▶ [TASK DETAILS]
Among the entries below, only the lines starting at the one with "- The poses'" and ending at the one with "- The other", both included, are to be printed exactly.

▶ [RECORDS FOR PROCESSING]
- - -

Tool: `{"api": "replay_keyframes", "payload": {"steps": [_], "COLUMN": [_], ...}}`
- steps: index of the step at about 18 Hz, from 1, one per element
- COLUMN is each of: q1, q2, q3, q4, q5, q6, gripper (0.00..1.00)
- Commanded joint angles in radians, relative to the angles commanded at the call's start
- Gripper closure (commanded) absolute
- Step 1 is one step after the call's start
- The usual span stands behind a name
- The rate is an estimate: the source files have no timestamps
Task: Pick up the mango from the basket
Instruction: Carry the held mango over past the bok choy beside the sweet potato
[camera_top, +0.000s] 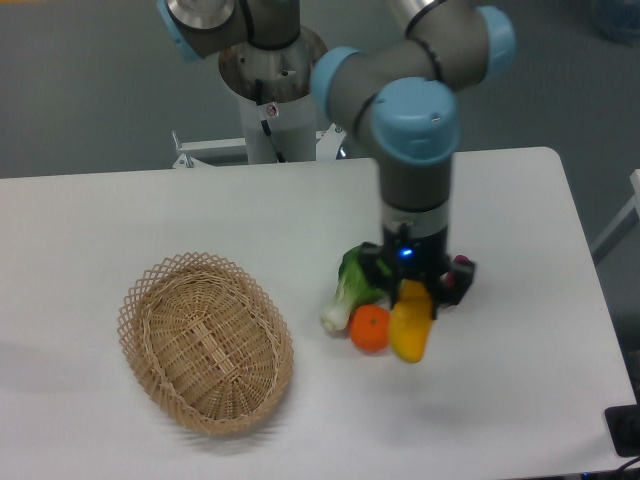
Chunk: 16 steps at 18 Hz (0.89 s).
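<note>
Camera view shows that we grip the mango (410, 329) in the clenched gripper (414, 296), hanging beside the orange (369, 329) and well clear of the basket (206, 341), so we judge the pick-up itself done, with nothing left but holding or placing it.

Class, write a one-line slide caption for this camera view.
Claw holding mango above table, beside orange, basket empty.

The UR5e arm reaches forward over the table, wrist pointing straight down, its gripper (413, 300) clamped on the mango (410, 324), which hangs below the jaws.
</note>
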Motion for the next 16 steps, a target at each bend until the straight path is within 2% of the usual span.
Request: {"api": "replay_keyframes", "payload": {"steps": [5,16], "q1": [0.061,0.08], "q2": [-0.002,-0.006], "q3": [0.0,0.002], "q4": [0.003,0.011], "q5": [-0.002,-0.003], "q6": [0.094,0.117], "gripper": [0.63,0.63]}}
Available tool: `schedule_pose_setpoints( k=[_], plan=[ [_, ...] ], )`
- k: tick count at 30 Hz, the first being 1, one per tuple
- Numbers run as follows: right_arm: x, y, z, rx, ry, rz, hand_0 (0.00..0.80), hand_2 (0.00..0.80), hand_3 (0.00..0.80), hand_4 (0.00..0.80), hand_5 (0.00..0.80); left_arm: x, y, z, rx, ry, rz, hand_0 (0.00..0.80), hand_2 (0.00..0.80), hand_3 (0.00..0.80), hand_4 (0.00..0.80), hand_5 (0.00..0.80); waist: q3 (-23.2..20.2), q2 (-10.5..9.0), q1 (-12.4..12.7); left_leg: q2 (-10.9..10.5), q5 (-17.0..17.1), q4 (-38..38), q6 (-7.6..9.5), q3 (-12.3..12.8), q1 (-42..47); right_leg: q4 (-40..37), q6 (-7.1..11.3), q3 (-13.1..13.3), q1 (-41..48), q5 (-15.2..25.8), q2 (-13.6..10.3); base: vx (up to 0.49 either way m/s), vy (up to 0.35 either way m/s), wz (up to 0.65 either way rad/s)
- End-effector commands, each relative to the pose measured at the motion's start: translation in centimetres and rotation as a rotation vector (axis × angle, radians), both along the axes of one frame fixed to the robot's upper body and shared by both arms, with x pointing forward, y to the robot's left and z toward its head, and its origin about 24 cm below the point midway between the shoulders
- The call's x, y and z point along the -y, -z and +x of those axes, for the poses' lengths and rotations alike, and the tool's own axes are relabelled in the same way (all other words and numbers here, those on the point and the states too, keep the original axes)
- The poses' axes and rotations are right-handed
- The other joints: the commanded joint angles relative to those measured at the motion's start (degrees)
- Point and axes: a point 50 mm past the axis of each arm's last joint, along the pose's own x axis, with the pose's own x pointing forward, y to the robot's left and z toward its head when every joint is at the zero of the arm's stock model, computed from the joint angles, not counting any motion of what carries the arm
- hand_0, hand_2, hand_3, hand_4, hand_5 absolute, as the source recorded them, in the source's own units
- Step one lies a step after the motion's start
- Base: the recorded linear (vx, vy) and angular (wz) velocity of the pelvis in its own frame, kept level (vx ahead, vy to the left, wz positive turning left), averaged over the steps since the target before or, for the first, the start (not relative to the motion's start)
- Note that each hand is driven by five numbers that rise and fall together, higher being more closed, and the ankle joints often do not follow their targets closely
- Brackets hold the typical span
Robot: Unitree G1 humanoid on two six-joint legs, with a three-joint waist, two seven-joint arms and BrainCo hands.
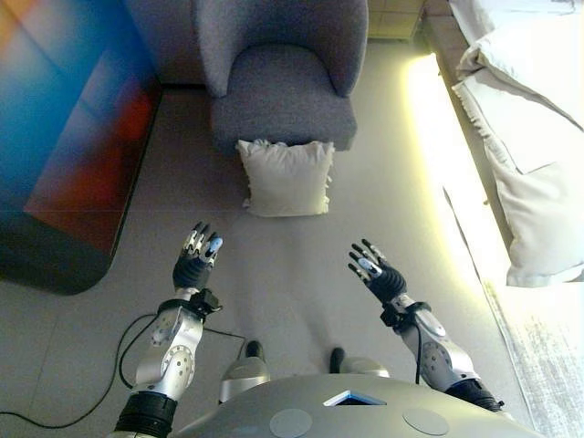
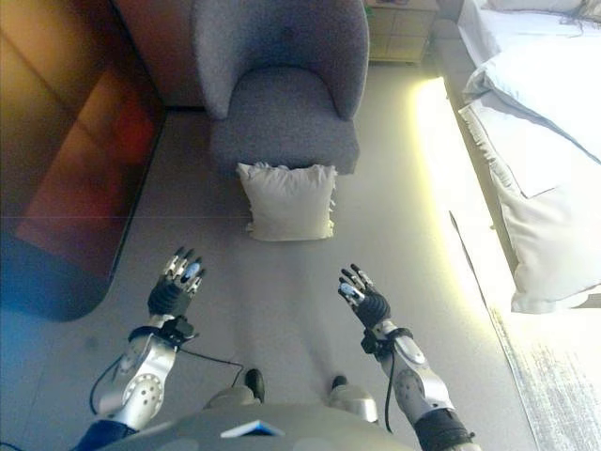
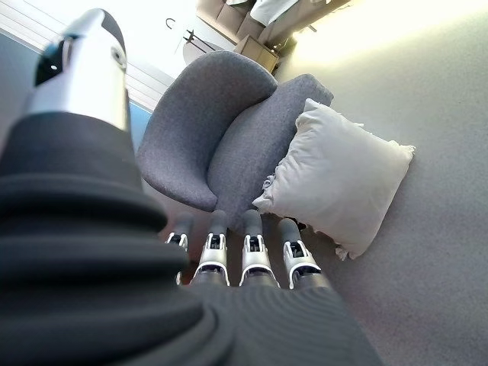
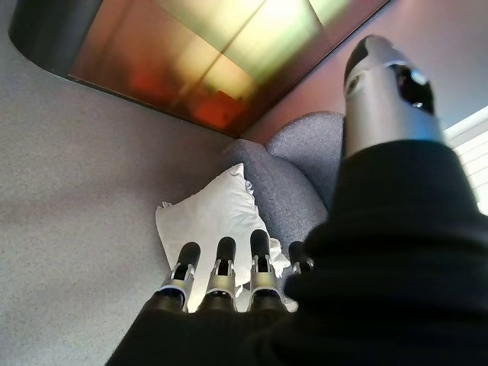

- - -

▶ [TASK ANSWER]
- The poses' axes and rotations are right-handed
- The other joints: the commanded joint angles relative to those measured at the motion's start (degrees)

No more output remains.